What is needed is a word-for-word copy of the lines below from the one with "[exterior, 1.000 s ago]" through the one with "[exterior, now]", both included, with every picture left out.
ENTRIES SHOWN START
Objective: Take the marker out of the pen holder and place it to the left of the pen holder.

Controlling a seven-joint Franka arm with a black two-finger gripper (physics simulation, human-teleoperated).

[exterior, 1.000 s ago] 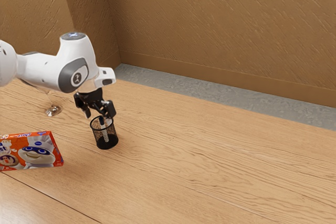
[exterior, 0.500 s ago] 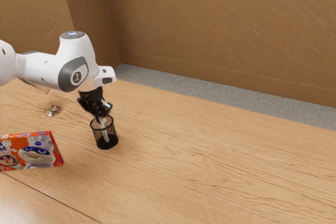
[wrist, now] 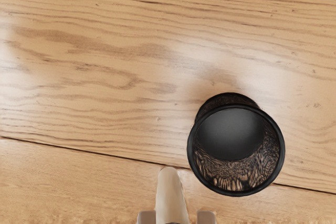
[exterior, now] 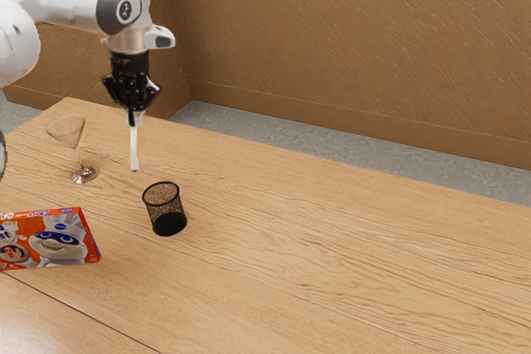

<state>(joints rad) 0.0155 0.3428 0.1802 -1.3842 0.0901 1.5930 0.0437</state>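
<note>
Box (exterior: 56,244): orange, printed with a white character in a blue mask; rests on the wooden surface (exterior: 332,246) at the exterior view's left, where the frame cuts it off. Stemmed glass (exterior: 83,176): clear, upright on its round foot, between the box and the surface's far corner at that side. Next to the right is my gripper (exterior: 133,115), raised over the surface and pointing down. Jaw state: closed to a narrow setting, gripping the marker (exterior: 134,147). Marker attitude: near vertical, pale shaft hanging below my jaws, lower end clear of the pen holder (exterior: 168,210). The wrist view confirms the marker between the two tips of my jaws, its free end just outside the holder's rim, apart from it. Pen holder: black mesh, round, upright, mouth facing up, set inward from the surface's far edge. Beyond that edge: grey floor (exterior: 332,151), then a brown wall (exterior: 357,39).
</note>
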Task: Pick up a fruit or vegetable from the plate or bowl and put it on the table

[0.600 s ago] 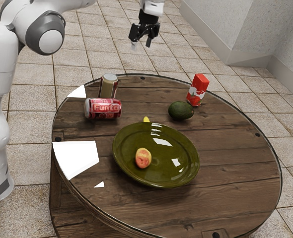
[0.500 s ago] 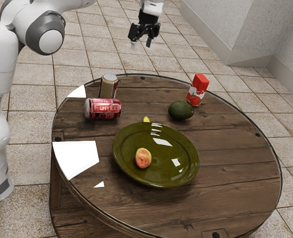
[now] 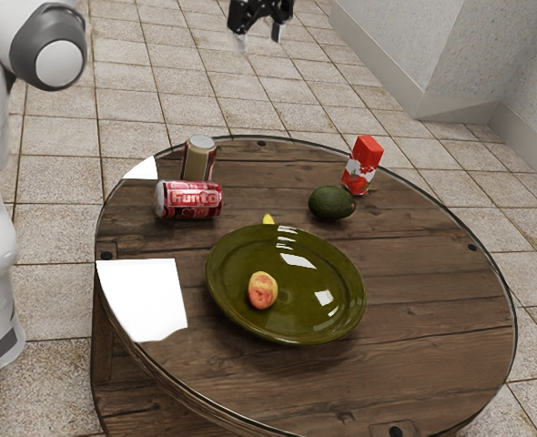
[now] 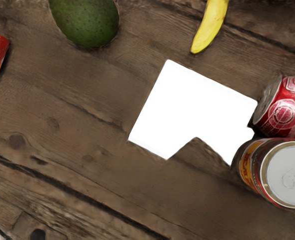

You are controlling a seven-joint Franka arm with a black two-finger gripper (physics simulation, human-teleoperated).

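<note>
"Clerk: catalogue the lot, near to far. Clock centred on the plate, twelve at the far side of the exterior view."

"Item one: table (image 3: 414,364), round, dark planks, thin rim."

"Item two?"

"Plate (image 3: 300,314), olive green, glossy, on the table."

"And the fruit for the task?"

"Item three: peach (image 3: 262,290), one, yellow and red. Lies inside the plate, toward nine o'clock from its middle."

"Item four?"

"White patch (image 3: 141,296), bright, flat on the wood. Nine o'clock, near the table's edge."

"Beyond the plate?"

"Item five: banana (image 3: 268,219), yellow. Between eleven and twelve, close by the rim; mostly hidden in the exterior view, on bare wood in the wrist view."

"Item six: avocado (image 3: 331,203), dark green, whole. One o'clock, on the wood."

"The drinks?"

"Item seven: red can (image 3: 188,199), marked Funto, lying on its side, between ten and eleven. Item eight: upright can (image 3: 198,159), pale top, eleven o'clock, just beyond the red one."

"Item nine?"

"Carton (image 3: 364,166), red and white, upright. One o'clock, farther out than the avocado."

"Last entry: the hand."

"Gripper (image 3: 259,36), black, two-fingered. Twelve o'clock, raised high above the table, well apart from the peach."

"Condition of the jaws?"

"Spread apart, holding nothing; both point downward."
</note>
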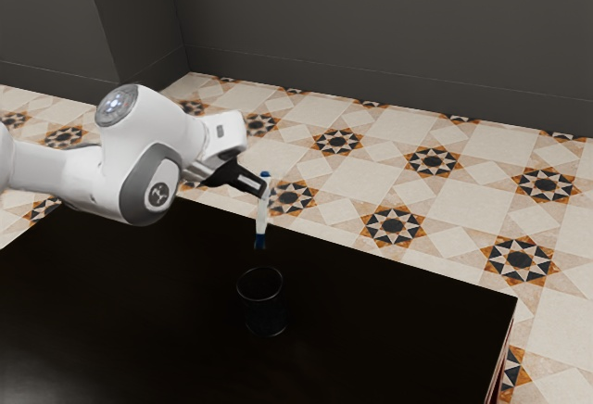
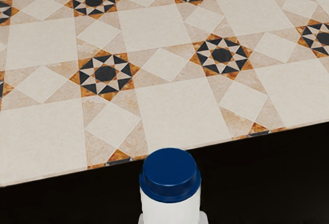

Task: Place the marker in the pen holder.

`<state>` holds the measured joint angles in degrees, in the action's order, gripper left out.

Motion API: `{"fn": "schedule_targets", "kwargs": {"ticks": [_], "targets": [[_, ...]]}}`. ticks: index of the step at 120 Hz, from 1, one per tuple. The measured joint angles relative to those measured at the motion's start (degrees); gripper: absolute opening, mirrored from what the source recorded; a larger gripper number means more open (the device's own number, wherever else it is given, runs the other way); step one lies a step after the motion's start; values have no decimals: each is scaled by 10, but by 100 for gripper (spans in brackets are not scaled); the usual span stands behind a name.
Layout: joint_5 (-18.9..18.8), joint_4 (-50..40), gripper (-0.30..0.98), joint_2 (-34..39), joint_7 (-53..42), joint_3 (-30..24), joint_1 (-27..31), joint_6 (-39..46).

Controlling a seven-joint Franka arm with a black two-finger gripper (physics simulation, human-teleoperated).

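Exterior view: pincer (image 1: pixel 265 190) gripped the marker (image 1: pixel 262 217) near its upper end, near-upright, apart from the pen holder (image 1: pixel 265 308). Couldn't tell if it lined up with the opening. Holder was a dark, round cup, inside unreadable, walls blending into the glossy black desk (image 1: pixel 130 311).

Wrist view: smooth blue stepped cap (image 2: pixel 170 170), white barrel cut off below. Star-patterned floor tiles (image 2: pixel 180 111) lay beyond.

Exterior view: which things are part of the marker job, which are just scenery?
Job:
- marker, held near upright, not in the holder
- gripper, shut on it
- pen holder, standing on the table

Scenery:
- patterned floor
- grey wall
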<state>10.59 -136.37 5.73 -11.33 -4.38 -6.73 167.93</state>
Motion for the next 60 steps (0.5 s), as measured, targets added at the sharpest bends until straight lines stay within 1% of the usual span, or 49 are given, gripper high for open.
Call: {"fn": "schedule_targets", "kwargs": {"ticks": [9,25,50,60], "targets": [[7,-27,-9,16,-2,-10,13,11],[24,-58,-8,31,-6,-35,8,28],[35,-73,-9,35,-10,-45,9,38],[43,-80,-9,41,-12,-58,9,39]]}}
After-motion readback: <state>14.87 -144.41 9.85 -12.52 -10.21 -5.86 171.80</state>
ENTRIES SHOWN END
FINISHED TASK:
[exterior, 1.000 s ago] 
[exterior, 0.500 s ago] 
[wrist, now] 
[exterior, now] 

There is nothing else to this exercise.